The apparatus 200 includes an interest color model variable estimator 210, an interest feature detector 220, a bit rate controller 240 and a video encoder 250.

The output of the interest characteristic color model variable estimator 210 is connected in signal communication with the interest characteristic detector 220. The output of the interest character detector 220 is connected in signal communication with a first input of a bit rate controller 240. The output of the bit rate controller 240 is connected in signal communication with a first input of the video encoder 250.

The input of the interest characteristic color model variable estimator 210 and the second input of the video encoder are available at the input of the device 200 to receive the input video and / or image (s). A second input of the bit rate controller 240 is available at the input of the device to receive a bit rate limitation.

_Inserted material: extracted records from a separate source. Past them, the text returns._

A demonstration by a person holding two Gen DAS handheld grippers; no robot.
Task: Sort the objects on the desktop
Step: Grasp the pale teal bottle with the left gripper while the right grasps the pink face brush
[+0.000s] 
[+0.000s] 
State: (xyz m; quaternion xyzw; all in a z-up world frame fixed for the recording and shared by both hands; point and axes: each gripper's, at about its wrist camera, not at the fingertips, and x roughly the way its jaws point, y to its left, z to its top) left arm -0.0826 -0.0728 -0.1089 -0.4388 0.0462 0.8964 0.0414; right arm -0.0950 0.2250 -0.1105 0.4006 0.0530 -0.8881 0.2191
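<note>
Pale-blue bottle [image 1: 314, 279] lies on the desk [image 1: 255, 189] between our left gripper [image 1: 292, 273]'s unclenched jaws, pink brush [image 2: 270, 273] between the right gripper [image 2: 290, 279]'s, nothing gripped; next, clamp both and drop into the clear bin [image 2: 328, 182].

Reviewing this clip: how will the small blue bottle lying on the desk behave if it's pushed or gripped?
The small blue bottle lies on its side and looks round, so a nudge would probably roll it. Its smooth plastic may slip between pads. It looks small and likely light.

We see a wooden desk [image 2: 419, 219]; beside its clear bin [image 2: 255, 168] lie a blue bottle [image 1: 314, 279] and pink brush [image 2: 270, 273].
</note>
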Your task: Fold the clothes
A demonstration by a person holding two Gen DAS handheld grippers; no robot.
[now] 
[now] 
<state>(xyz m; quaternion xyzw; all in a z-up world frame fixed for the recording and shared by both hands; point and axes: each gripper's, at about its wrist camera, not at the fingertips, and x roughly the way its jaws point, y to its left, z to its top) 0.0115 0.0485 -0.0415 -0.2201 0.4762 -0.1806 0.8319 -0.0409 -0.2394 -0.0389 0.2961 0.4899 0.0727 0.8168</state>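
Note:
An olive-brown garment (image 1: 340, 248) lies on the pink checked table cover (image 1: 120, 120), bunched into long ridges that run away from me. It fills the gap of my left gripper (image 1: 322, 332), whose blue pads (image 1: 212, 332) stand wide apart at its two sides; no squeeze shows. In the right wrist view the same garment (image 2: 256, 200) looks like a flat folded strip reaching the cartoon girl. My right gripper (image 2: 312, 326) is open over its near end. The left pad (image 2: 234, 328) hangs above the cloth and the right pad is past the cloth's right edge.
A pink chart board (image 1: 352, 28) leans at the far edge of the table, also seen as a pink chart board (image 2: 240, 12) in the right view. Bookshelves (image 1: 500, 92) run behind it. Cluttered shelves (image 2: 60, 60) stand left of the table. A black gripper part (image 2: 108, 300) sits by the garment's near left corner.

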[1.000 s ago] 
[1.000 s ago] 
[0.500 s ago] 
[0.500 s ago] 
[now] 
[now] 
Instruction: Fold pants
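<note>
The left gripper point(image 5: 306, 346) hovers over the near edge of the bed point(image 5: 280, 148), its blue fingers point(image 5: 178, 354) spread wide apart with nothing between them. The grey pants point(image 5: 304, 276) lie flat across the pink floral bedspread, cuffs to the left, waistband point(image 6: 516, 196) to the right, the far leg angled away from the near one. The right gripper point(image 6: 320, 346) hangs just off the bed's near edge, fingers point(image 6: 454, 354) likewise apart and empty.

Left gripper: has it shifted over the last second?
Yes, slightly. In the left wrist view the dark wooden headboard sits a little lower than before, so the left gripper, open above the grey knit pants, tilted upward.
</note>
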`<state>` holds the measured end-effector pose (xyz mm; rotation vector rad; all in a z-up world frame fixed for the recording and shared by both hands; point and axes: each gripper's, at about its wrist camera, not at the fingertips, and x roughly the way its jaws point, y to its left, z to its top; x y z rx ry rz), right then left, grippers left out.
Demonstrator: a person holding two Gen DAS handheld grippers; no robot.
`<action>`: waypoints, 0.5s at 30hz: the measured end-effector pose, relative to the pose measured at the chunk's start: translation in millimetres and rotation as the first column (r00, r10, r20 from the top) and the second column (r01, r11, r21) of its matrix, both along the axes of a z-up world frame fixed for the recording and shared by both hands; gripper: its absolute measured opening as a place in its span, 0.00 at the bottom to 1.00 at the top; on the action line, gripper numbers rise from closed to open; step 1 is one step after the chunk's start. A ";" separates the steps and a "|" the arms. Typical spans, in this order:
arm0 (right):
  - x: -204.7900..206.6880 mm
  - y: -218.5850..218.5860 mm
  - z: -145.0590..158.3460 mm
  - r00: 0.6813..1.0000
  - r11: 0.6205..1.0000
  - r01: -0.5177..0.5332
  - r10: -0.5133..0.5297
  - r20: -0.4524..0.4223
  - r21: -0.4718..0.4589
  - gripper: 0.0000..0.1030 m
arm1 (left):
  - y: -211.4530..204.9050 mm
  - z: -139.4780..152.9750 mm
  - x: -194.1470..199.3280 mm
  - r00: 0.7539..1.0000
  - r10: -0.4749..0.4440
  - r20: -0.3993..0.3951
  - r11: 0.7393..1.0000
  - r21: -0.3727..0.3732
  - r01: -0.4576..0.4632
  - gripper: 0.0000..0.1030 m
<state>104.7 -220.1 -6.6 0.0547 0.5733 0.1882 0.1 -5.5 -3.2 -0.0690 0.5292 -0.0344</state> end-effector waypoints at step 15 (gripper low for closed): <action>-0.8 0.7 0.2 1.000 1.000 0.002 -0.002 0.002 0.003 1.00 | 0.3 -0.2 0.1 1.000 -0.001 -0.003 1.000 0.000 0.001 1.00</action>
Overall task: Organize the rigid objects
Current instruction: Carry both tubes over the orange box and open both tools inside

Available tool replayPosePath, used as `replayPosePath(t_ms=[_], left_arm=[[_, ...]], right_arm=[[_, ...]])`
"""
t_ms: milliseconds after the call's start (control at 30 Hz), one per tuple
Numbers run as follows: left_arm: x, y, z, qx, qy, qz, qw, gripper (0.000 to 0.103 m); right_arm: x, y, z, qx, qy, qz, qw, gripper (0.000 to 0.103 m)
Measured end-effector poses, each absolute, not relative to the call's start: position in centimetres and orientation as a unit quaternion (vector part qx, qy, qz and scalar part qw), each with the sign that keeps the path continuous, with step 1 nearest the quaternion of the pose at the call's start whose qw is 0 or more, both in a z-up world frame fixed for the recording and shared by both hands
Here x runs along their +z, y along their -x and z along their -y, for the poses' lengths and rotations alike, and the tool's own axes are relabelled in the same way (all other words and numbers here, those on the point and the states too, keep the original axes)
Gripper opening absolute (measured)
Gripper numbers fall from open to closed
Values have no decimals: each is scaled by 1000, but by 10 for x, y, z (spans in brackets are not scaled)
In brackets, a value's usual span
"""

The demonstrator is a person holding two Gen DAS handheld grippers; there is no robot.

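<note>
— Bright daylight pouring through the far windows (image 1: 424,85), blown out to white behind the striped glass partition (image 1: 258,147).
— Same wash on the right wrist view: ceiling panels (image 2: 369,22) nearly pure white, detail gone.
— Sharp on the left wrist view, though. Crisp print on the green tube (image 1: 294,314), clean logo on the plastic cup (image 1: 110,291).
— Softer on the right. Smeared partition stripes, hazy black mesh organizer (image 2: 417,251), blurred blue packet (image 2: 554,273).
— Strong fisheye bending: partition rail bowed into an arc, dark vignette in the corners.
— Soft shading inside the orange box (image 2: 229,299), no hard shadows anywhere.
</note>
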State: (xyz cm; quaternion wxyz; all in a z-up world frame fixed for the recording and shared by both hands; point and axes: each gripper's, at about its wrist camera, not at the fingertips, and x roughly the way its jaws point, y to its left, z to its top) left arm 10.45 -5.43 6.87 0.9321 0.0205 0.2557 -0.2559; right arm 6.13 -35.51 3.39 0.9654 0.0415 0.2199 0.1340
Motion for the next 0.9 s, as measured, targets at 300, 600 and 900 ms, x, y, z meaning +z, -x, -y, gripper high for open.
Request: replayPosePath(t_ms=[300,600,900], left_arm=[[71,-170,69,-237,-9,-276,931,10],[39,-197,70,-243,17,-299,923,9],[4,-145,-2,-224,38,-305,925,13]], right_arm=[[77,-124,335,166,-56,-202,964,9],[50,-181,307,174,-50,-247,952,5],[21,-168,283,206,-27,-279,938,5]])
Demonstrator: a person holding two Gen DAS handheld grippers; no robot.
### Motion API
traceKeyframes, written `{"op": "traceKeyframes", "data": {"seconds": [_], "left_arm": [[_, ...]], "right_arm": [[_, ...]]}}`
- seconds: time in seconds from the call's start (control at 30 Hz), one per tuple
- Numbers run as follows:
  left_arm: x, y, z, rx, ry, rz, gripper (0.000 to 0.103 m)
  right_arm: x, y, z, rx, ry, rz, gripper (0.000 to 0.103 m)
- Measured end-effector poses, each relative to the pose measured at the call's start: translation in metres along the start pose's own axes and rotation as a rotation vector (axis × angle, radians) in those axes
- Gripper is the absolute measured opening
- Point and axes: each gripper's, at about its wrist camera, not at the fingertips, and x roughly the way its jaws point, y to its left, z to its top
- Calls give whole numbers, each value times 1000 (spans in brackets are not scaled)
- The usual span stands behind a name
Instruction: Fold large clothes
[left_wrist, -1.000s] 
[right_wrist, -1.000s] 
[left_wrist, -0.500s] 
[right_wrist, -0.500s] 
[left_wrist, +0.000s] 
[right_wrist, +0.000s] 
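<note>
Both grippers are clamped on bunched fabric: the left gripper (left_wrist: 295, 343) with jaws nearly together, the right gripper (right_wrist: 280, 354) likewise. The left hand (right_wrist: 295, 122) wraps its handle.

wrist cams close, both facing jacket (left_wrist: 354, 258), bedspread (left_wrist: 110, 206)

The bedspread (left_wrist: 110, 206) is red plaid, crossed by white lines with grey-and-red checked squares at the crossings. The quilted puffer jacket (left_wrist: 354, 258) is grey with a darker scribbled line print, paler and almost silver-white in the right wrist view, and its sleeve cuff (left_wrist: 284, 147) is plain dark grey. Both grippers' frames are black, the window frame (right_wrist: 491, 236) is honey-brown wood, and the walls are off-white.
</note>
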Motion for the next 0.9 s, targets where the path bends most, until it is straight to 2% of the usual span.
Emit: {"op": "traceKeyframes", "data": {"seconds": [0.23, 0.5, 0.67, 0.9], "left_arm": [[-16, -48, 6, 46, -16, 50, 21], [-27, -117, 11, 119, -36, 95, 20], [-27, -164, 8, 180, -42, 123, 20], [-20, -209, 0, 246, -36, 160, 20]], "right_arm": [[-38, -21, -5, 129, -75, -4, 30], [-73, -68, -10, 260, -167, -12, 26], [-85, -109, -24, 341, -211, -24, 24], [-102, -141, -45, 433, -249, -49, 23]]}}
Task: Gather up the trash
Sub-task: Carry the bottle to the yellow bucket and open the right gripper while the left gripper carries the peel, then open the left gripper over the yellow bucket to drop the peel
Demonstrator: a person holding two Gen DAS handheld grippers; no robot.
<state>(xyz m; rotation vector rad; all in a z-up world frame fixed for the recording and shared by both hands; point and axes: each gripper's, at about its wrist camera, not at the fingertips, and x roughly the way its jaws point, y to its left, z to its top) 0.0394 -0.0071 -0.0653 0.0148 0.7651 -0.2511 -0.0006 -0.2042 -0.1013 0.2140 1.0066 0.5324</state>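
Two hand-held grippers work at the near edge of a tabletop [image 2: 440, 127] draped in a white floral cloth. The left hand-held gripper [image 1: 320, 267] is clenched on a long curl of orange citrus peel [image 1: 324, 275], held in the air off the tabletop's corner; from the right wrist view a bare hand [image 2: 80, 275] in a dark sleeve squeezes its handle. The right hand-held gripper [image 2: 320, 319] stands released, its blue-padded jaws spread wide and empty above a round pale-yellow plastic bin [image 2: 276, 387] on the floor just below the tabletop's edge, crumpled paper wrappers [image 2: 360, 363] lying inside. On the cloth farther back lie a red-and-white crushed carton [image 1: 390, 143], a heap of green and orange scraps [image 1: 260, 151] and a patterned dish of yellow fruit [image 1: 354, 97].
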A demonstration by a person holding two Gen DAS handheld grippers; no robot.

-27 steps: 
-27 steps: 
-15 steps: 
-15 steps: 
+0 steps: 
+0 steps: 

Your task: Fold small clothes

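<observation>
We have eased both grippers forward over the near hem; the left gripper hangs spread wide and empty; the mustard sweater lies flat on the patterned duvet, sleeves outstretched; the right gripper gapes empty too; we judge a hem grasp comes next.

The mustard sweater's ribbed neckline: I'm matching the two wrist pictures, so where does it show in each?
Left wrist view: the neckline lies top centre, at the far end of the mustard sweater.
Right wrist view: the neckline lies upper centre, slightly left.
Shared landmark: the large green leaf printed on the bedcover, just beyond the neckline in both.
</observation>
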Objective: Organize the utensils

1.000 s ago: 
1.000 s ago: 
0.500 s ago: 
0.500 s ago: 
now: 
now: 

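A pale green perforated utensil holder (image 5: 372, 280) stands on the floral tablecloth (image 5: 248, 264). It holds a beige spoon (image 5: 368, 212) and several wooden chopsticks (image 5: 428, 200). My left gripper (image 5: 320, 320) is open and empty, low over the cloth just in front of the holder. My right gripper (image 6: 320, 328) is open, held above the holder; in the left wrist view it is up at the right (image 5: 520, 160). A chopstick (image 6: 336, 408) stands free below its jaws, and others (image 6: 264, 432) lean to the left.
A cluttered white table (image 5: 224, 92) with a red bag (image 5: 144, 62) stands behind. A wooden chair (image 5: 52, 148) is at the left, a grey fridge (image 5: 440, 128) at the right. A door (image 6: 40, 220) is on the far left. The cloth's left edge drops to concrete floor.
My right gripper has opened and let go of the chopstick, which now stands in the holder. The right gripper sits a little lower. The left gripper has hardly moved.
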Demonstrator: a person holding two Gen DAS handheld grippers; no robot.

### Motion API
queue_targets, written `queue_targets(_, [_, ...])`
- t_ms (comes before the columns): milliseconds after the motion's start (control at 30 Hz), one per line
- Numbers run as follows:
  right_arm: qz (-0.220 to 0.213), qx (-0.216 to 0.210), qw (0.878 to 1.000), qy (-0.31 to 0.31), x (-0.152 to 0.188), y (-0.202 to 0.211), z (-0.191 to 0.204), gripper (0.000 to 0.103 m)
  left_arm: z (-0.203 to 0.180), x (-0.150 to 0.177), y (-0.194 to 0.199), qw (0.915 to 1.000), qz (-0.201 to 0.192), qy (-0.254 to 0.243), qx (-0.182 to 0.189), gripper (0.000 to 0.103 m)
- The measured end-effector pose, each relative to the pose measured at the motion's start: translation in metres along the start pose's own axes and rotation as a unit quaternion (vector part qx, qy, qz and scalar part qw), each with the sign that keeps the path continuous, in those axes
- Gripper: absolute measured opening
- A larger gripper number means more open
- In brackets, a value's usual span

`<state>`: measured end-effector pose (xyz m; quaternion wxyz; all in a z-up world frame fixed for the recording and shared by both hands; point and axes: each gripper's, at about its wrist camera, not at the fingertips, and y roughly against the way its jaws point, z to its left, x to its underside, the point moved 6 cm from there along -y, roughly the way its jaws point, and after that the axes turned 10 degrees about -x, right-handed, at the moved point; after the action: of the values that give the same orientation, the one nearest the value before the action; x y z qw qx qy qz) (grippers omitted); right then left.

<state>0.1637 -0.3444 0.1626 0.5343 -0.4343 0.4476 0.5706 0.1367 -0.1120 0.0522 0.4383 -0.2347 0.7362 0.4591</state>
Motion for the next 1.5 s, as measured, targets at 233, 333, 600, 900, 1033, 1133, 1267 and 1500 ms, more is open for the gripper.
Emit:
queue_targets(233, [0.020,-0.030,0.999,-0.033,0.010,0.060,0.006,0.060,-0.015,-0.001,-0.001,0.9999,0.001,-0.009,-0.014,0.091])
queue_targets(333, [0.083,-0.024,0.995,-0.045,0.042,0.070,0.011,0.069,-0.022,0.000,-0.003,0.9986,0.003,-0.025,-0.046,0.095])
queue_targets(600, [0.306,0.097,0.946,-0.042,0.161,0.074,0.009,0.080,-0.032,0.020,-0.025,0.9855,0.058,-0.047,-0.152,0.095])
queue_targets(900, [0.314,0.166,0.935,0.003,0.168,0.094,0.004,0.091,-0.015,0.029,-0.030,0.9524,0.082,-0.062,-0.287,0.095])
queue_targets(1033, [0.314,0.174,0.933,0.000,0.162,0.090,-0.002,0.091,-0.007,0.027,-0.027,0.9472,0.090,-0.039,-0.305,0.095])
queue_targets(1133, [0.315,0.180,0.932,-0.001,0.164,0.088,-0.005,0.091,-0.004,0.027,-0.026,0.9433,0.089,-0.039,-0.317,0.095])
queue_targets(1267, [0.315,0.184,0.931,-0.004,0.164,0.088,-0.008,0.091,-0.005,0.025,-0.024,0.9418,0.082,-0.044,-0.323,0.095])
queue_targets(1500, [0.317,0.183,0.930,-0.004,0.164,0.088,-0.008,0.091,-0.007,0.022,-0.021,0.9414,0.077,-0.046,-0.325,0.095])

The output of the video encoder 250 is available as an output of the device 200 for outputting a bit stream.

3, an exemplary predictive video encoder to which the present invention may be applied is generally indicated at 300. The encoder 300 may be used, for example, as the encoder 250 of FIG. In this case, the encoder 300 is configured to apply a bit rate control (in accordance with the bit rate controller 240) corresponding to the device 200 of FIG.

Video encoder 300 includes a frame ordering buffer 310 having an output that is in signal communication with a first input of combiner 385. The output of combiner 385 is connected in signal communication with a first input of a converter and a quantizer 325. The output of the transducer and quantizer 325 is connected in signal communication with the inputs of a first input and an inverse transformer and an inverse quantizer 350 of an entropy coder 345. The output of the entropy coder 345 is connected in signal communication with the first input of the combiner 390. The output of the combiner 390 is connected in signal communication with the input of the output buffer 335. The first output of the output buffer is connected in signal communication with the input of the encoder controller 305.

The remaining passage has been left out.